**WORK TO COMPLETE**
Word for word, output every line of the material below, minus pictures.

**SUPPLIED INFORMATION**
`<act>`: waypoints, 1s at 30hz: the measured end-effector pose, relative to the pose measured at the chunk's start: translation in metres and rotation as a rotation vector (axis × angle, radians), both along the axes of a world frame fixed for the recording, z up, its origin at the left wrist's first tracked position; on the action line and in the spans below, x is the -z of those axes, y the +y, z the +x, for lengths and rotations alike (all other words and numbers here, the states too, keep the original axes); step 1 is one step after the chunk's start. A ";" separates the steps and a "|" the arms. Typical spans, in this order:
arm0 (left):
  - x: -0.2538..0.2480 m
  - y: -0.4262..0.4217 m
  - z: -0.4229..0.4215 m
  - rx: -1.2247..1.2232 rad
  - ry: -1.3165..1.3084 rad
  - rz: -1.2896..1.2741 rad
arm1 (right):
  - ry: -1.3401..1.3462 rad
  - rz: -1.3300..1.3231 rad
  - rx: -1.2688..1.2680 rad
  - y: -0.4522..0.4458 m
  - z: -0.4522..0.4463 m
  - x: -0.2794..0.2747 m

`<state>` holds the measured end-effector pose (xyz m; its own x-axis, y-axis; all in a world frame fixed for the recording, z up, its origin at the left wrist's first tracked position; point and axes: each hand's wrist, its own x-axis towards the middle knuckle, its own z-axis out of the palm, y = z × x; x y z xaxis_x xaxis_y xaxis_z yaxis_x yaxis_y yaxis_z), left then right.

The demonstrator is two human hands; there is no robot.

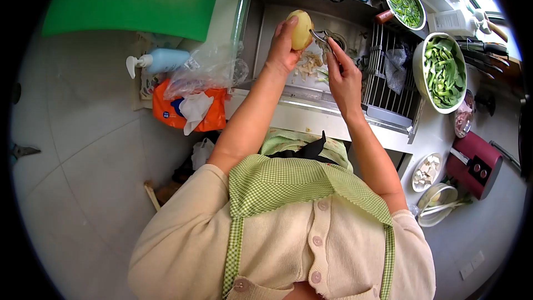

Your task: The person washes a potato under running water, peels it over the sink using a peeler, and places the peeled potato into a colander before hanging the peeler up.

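Observation:
Over the metal sink [272, 28], my left hand [284, 46] grips a pale yellow potato [300, 30] that is mostly peeled, with some brown skin on its right side. My right hand [344, 75] is closed around the handle of a peeler [319, 36], whose head is close beside the potato's right edge. Whether the blade touches the potato I cannot tell. Strips of peel [308, 64] lie in the sink below both hands.
A metal rack [383, 72] spans the sink's right side. Right of it are a bowl of leafy greens [444, 72], a pot of green pieces [406, 11] and a plate of white cubes [427, 172]. Orange wipes [161, 105] and a blue pump bottle [169, 60] sit left.

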<state>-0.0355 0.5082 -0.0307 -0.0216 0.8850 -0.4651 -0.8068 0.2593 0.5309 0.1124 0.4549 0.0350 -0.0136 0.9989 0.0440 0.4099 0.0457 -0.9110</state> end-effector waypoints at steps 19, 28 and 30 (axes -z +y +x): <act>-0.006 0.004 -0.017 0.051 -0.182 0.000 | 0.223 -0.371 0.042 -0.002 0.007 0.006; -0.008 -0.003 -0.007 0.164 -0.112 0.124 | 0.250 -0.286 -0.071 0.046 0.002 -0.016; -0.008 -0.003 -0.008 0.170 -0.105 0.144 | 0.163 -0.206 -0.069 0.043 0.000 -0.012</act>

**OUTPUT OF THE EXERCISE**
`<act>`: waypoints, 1s at 30hz: the measured end-effector pose, relative to the pose measured at the chunk's start: translation in metres and rotation as a rotation vector (axis × angle, radians), both along the axes of a world frame fixed for the recording, z up, its origin at the left wrist's first tracked position; on the action line and in the spans below, x is the -z of those axes, y the +y, z the +x, for lengths and rotations alike (all other words and numbers here, the states too, keep the original axes); step 1 is one step after the chunk's start. A ";" separates the steps and a "|" the arms. Typical spans, in this order:
arm0 (left):
  - x: -0.2538..0.2480 m
  - y: -0.4262..0.4217 m
  - z: -0.4229..0.4215 m
  - rx: -1.2247..1.2232 rad
  - ry: -1.3165..1.3084 rad
  - rz: -1.2896..1.2741 rad
arm1 (right):
  - ry: -1.3401..1.3462 rad
  - rz: -1.3300..1.3231 rad
  - rx: -1.2688..1.2680 rad
  - y: -0.4522..0.4458 m
  - z: -0.4522..0.4463 m
  - x: -0.2794..0.2747 m

`<state>` holds the measured end-effector pose (xyz m; its own x-axis, y-axis; all in a world frame fixed for the recording, z up, its origin at the left wrist's first tracked position; point and axes: each hand's wrist, its own x-axis towards the middle knuckle, its own z-axis out of the palm, y = z × x; x y z xaxis_x xaxis_y xaxis_z yaxis_x yaxis_y yaxis_z), left then right.

The demonstrator is two human hands; there is no robot.


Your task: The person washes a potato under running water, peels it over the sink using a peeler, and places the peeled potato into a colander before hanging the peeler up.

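Observation:
Over the metal sink [272, 28], my left hand [284, 46] grips a pale yellow potato [300, 30] that is mostly peeled, with some brown skin on its right side. My right hand [344, 75] is closed around the handle of a peeler [319, 36], whose head is close beside the potato's right edge. Whether the blade touches the potato I cannot tell. Strips of peel [308, 64] lie in the sink below both hands.
A metal rack [383, 72] spans the sink's right side. Right of it are a bowl of leafy greens [444, 72], a pot of green pieces [406, 11] and a plate of white cubes [427, 172]. Orange wipes [161, 105] and a blue pump bottle [169, 60] sit left.
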
<state>-0.0355 0.5082 -0.0307 -0.0216 0.8850 -0.4651 -0.8068 0.2593 0.5309 0.1124 0.4549 0.0350 -0.0136 0.9989 0.0440 0.4099 0.0457 -0.9110</state> end-effector waypoints at steps 19, 28 and 30 (axes -z +y +x): <act>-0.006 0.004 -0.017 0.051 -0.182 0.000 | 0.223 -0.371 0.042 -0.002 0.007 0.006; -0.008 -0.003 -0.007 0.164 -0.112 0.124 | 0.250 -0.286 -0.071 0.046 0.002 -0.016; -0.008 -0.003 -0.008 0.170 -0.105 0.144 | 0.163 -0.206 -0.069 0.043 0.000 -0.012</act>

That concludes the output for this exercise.